Tag Archive | coping techniques

If You’re Going Through Hell, Keep Going


“Out of suffering have emerged the strongest souls; the most massive characters are seared with scars.”~ Khalil Gibran

For the last couple of weeks I have been experiencing “ice pick” headaches, which are beyond excruciating. These aren’t the same as the cluster-like headaches I sometimes write about. My cluster-like headaches, which are a result of my chronic pain disorder, last much, much longer than “ice pick” headaches(sometimes cluster headaches are referred to as “ice pick” headaches, they have similar symptoms), also a result of this dreadful but non life threatening disorder. 

Ice pick headaches last, literally, only a few seconds. But the pain is unbearable or would be if the duration were longer. The pain level is almost to the same excruciating level as my cluster-like headaches are. I call them “cluster-like” because I don’t have Cluster Headache (CH) that I know of but I have a different pain disorder that triggers similar headaches. The ice pick ones don’t feel as much like a burning sensation as the cluster ones.
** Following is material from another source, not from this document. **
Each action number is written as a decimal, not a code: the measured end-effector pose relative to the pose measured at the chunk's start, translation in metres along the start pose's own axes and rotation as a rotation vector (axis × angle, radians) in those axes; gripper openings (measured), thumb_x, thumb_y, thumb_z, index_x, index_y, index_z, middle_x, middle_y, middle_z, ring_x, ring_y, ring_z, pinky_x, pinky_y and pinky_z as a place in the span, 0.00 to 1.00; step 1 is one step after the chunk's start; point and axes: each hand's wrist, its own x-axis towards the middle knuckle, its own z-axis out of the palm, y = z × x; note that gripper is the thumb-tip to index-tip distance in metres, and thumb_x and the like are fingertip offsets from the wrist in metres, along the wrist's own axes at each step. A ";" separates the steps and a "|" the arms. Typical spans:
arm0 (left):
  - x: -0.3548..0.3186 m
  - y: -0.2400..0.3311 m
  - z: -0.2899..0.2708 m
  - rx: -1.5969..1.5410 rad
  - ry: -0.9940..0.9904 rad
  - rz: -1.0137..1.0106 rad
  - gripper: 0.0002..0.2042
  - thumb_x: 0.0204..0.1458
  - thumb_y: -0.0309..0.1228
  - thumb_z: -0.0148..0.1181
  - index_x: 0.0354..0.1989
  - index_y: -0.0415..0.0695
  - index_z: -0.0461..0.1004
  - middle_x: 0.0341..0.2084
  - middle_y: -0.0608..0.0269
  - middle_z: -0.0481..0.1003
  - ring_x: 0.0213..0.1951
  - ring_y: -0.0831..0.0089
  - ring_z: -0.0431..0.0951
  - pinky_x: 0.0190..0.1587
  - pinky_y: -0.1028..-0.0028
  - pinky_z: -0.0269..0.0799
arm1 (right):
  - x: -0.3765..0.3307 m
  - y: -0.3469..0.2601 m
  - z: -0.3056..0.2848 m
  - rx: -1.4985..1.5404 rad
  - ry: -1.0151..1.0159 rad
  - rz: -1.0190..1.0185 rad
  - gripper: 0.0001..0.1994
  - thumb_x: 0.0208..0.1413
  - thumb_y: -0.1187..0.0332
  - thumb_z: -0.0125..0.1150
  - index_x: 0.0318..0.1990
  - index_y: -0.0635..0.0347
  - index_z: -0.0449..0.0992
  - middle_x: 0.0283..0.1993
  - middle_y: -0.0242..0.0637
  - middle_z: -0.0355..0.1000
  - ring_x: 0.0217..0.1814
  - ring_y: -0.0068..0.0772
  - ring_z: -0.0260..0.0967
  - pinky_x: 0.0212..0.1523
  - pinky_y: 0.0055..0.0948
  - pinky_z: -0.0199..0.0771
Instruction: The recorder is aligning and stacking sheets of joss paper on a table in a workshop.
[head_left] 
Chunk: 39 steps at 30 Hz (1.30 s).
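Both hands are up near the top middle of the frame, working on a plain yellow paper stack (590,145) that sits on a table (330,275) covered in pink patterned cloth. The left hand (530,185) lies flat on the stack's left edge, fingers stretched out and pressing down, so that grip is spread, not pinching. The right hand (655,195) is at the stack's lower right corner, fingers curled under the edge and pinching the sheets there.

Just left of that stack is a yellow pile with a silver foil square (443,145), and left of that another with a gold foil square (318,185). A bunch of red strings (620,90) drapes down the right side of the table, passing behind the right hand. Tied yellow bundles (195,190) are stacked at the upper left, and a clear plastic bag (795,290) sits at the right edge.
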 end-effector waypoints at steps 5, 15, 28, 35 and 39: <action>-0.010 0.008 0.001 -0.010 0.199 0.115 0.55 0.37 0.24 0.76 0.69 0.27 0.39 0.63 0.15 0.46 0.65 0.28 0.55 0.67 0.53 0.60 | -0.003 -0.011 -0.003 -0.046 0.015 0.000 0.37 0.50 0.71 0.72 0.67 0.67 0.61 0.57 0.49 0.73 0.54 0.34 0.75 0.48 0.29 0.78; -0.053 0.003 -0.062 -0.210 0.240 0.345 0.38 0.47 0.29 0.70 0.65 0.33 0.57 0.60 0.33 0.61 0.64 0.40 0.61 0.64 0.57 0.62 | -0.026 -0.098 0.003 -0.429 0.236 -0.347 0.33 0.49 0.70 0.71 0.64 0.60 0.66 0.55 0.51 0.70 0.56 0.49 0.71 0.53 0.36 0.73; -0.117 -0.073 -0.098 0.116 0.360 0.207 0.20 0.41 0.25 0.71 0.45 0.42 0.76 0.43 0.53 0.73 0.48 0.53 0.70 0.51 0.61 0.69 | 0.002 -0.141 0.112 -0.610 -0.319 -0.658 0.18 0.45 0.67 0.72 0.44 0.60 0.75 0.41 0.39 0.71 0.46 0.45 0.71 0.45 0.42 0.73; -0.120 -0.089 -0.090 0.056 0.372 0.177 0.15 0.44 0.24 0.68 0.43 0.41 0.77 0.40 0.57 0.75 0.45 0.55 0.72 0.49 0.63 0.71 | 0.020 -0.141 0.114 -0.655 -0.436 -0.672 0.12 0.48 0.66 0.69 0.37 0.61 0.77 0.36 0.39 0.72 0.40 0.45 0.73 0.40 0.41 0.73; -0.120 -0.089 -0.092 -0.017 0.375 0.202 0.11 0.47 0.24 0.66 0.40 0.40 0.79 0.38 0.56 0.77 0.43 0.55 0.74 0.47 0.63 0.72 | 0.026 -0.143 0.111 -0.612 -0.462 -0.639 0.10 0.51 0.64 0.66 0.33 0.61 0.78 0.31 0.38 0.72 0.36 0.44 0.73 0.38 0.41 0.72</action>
These ice pick headaches I have been experiencing off and on, I think every single day now for like two weeks, make it feel like someone is slicing through the back of my head with something (probably why they are called what they are called). This isn’t metaphorical/poetic speaking/writing or whatever; it literally feels like an assault on my body.

I don’t even like using the word “literally” much because it has become a trend to use it so loosely or unnecessarily, when things aren’t actually/literally “literal” that it seems, to me, to have lost its meaning or seriousness or its literal-ness. Or something like that. 

Many people have developed the habit now of saying/writing things like “I literally spilled my coffee on me today!” “I literally missed the bus!” “I literally can’t live without this new drink I discovered!” “I’m literally going to dye my hair today!” “I literally just can’t even!” lol

I’m so thankful for the word “literally.” The saying “you don’t know what you have until it’s gone” applies here. I can’t say that about everything I have/had. Many things I do know what I have/had before it’s gone but I never realized what an incredible purpose the word “literally” serves (or served) until people started overusing it. Sometimes I’m so frustrated because I can’t seem to get my point across about my pain or convey the true agony or depth of it. And the word “literally” has often saved me, helped it feel that I am in fact getting most of my experience to be understood. “My head literally feels like it’s splitting” or “I feel that it can literally kill me.” 

But now the poor word has lost its weight, its ability to be taken seriously and with it goes my sense that I’m getting my true experience out there. 

So thanks to all those who “literally” cannot live without coffee and “literally” flew to the bus this morning and still missed it and “literally” jumped out of your skin when something scared you silly, and “literally just can’t even.” Now “literally” and me have lost our voice. Lol Jk I’m not really resentful, I’m actually quite amused. But it’s true that when we use a word so much and out of place or so loosely, it tends to seem to lose its original message. Some words change or have additional definitions after a while and that’s ok. But come on! This isn’t even the case here! This word is being tossed around in a completely nonsensical way. oh, well.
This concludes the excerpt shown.